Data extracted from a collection
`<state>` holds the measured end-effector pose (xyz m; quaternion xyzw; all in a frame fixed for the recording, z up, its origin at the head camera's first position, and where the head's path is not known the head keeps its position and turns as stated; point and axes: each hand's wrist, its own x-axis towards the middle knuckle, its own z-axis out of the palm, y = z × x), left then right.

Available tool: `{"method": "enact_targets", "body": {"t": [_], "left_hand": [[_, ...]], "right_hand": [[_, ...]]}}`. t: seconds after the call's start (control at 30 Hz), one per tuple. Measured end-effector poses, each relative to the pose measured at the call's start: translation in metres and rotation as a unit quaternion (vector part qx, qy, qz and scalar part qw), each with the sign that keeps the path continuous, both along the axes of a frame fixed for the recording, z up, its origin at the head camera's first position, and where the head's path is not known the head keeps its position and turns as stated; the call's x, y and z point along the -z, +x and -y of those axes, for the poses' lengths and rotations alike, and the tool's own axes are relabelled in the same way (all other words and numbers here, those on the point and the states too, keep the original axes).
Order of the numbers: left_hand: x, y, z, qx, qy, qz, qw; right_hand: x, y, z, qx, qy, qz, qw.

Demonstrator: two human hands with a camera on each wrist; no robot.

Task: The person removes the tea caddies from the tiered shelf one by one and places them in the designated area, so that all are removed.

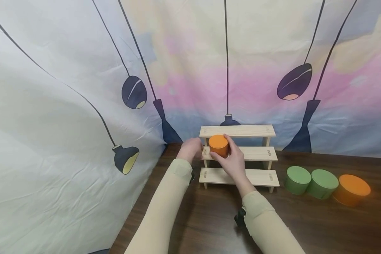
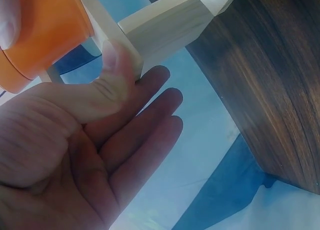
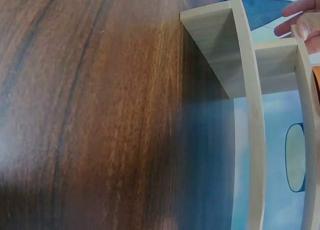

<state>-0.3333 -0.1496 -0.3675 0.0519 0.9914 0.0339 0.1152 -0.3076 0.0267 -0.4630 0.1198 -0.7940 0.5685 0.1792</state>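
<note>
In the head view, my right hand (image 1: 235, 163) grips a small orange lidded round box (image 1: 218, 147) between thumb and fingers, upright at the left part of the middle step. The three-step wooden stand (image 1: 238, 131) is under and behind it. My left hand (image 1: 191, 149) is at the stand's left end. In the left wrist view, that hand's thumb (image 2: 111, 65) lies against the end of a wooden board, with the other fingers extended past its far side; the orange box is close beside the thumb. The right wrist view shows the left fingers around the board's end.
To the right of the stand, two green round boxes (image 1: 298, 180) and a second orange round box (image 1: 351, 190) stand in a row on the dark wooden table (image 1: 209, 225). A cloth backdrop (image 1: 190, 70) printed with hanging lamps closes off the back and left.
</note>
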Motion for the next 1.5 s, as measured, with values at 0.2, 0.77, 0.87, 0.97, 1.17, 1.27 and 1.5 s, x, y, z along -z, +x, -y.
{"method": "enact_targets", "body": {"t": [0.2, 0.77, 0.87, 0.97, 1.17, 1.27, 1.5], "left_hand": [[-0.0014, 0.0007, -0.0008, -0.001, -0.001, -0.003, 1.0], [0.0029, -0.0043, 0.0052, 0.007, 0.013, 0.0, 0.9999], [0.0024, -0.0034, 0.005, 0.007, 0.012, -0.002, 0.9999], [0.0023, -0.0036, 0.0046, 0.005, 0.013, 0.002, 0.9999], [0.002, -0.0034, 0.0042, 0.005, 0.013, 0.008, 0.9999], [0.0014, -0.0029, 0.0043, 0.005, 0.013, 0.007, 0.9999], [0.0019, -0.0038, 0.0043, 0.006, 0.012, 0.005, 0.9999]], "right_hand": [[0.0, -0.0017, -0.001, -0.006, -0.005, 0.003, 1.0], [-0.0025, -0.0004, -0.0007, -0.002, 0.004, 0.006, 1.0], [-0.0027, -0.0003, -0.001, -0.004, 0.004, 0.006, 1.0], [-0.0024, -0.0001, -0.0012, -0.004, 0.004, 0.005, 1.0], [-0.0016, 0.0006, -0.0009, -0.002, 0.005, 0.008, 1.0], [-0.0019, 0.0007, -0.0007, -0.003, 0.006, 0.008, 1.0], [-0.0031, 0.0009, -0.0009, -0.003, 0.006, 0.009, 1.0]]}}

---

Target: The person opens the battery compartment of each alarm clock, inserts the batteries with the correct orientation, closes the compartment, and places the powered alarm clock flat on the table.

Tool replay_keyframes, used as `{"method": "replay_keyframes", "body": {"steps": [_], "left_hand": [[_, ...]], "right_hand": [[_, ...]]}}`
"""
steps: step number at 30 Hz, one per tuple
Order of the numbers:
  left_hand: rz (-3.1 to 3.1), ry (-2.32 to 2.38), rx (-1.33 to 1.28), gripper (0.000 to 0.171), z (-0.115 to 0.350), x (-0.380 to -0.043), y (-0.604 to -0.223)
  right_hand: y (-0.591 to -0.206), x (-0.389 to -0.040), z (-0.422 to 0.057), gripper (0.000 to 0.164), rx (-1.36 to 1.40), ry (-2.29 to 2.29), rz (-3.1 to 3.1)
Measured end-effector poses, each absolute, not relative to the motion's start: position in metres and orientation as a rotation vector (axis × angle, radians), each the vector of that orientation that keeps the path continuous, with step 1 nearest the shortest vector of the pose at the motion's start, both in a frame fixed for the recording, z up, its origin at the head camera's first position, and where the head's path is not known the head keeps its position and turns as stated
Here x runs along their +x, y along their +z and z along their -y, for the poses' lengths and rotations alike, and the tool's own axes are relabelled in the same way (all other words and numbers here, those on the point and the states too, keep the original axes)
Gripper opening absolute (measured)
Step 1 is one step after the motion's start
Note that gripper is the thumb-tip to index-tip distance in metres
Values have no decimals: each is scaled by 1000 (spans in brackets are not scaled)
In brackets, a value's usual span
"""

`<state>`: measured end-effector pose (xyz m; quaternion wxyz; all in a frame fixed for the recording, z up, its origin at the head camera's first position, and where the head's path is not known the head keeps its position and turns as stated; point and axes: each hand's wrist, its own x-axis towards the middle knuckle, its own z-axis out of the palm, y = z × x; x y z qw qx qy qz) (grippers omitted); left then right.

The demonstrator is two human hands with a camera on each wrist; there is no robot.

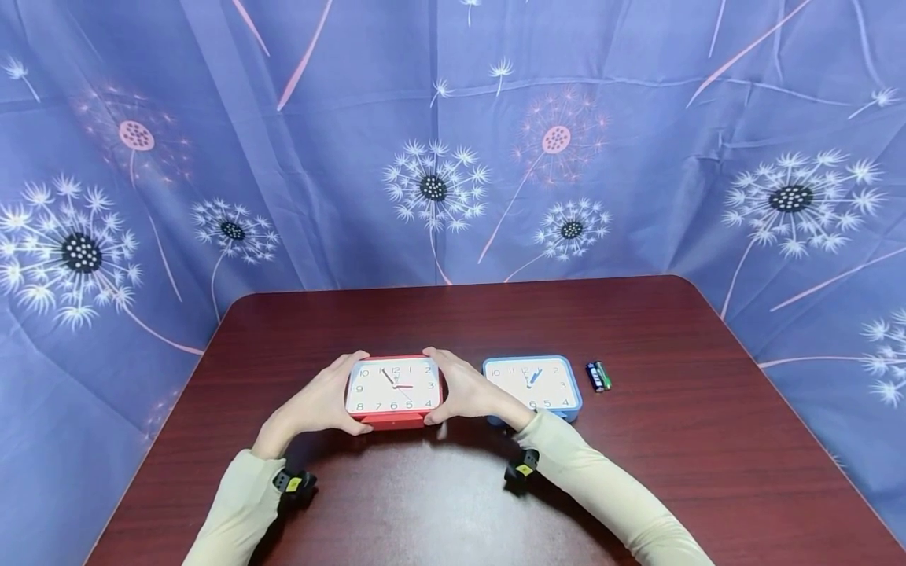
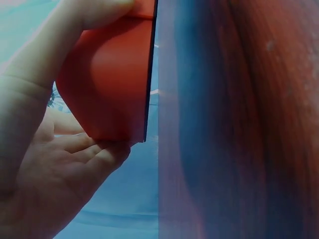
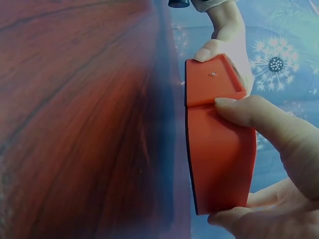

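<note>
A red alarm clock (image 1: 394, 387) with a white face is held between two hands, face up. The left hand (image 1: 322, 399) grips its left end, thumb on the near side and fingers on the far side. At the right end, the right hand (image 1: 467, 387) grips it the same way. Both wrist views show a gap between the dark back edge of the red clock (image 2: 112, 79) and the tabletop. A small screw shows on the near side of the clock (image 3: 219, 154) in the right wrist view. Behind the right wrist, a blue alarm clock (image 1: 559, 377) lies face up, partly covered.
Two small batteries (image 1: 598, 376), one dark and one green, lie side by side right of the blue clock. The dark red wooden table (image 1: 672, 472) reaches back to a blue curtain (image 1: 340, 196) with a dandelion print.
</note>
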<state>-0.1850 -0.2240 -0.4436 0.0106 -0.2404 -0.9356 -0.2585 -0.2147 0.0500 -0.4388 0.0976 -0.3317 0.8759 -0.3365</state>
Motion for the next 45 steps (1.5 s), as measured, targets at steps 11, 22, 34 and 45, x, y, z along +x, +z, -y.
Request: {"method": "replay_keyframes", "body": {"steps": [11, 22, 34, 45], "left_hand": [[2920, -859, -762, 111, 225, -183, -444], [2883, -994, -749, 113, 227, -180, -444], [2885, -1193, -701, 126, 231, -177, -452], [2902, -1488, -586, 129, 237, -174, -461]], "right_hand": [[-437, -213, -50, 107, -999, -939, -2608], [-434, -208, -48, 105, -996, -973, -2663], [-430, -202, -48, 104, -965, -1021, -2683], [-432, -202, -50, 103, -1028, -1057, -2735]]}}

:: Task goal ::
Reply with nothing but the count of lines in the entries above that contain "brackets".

:: Result of the exercise ::
2